Slowing Probes on SSH Servers

Every admin has seen it on a public facing machine permitting ssh access, countless probes filling logs with attempts to gain access to the machine by brute forcing passwords or attempts to use stolen keys.

There are many ways to combat this, each with advantages and disadvantages. Since my hosts all permit access only with keys, password guessing isn’t going to happen. But that still fills logs and leaves the machine open to swarms of bots all trying to gain access.

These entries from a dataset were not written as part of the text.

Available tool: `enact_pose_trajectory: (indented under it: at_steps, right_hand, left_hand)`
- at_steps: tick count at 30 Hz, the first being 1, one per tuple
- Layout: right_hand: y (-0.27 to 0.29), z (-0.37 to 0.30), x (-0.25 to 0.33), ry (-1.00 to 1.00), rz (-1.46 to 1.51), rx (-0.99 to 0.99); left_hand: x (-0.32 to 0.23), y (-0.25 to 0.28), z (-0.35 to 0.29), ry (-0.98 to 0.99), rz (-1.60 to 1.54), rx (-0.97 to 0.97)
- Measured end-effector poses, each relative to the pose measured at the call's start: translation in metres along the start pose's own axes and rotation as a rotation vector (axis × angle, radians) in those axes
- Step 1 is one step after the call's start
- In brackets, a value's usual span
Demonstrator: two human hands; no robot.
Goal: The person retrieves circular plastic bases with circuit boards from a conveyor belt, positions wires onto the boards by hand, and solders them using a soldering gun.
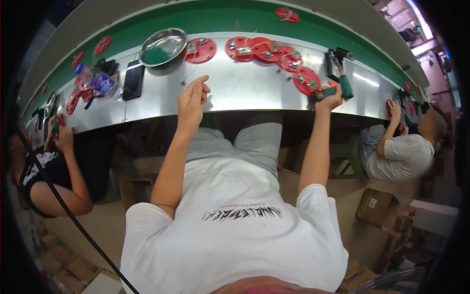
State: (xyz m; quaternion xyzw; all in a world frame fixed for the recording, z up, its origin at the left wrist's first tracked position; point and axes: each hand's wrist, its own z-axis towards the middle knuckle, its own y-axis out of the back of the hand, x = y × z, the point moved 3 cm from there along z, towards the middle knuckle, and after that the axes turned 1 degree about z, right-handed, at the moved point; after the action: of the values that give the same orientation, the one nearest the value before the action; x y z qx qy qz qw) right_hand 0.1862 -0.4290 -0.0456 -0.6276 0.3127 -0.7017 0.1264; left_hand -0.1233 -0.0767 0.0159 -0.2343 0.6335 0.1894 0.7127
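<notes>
My left hand (191, 105) is raised over the near edge of the metal worktop, its fingers curled together and the index finger pointing forward. Whether something small sits between the fingertips is hidden. In my right hand (330, 100) is a green cordless screwdriver (345, 88), gripped by its handle at the worktop's edge. Just left of it lies a red round disc (307, 81) with a small circuit board and wires. It ends a row of overlapping discs of the same kind (267, 50). Another red disc (200, 50) lies beyond my left hand.
A steel bowl (162, 47) with something green inside stands beside a black phone (133, 80). Farther left is a plastic bottle (102, 82). A green conveyor belt (220, 22) runs behind the worktop (235, 93). Co-workers (54, 181) sit on both sides; cardboard boxes (374, 208) stand on the floor.
</notes>
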Motion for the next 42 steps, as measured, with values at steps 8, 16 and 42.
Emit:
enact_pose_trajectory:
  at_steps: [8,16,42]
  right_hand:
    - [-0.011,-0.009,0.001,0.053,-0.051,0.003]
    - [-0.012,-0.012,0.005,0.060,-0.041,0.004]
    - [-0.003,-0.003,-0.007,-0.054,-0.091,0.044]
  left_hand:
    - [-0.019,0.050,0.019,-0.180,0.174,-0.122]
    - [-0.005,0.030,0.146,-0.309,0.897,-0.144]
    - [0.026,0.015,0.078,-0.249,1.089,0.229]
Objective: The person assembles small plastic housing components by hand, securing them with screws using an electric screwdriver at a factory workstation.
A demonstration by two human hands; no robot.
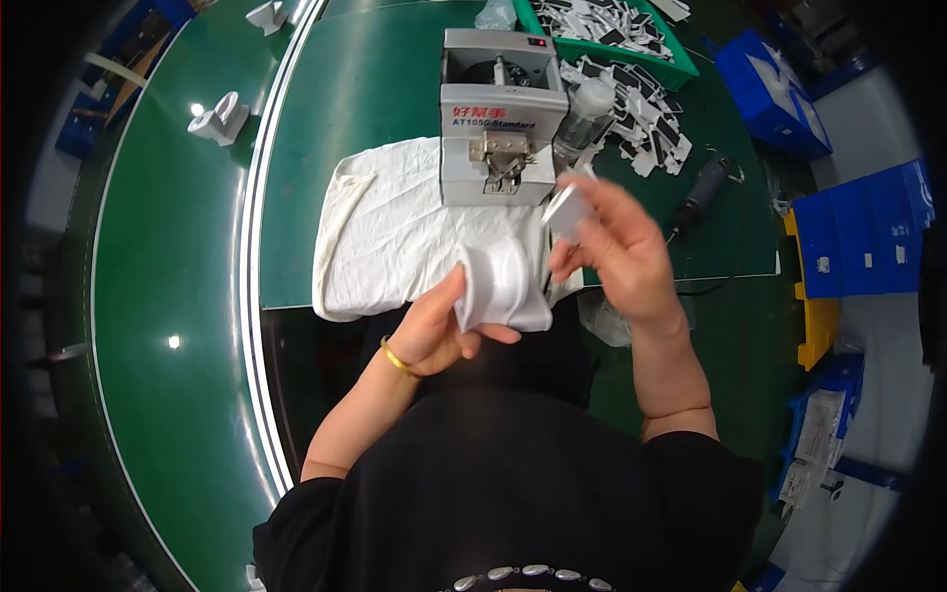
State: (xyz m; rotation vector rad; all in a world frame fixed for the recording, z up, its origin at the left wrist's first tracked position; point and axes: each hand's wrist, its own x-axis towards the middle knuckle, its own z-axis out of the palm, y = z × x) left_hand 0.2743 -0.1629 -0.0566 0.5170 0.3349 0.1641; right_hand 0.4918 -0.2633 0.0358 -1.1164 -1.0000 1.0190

Below are rules for iptables that uses ip connection tracking to ban them after 3 connection attempts in 30 seconds.


*filter
:INPUT ACCEPT [80961:118995606]
:FORWARD ACCEPT [0:0]
:OUTPUT ACCEPT [44434:2330325]
:LOGDROP - [0:0]
-A INPUT -s 10.0.0.10 -i eth0 -j ACCEPT
-A INPUT -i eth0 -p tcp -m tcp --dport 22 -m state --state NEW -m recent --set --name SSH --rsource
-A INPUT -i eth0 -p tcp -m tcp --dport 22 -m state --state NEW -m recent --update --seconds 30 --hitcount 3 --rttl --name SSH --rsource -j LOGDROP
-A INPUT -i eth0 -p tcp -m tcp --dport 22 -m state --state NEW -m recent --update --seconds 2592000 --hitcount 4 --rttl --name SSH --rsource -j LOGDROP
-A LOGDROP -j LOG --log-prefix "DROPPING "
-A LOGDROP -j DROP
COMMIT

Insert any whitelisted addresses you like in place of 10.0.0.10. Notice that the 4th attempt blacklists an IP for a month. Obviously, that can be less salty for your own tastes.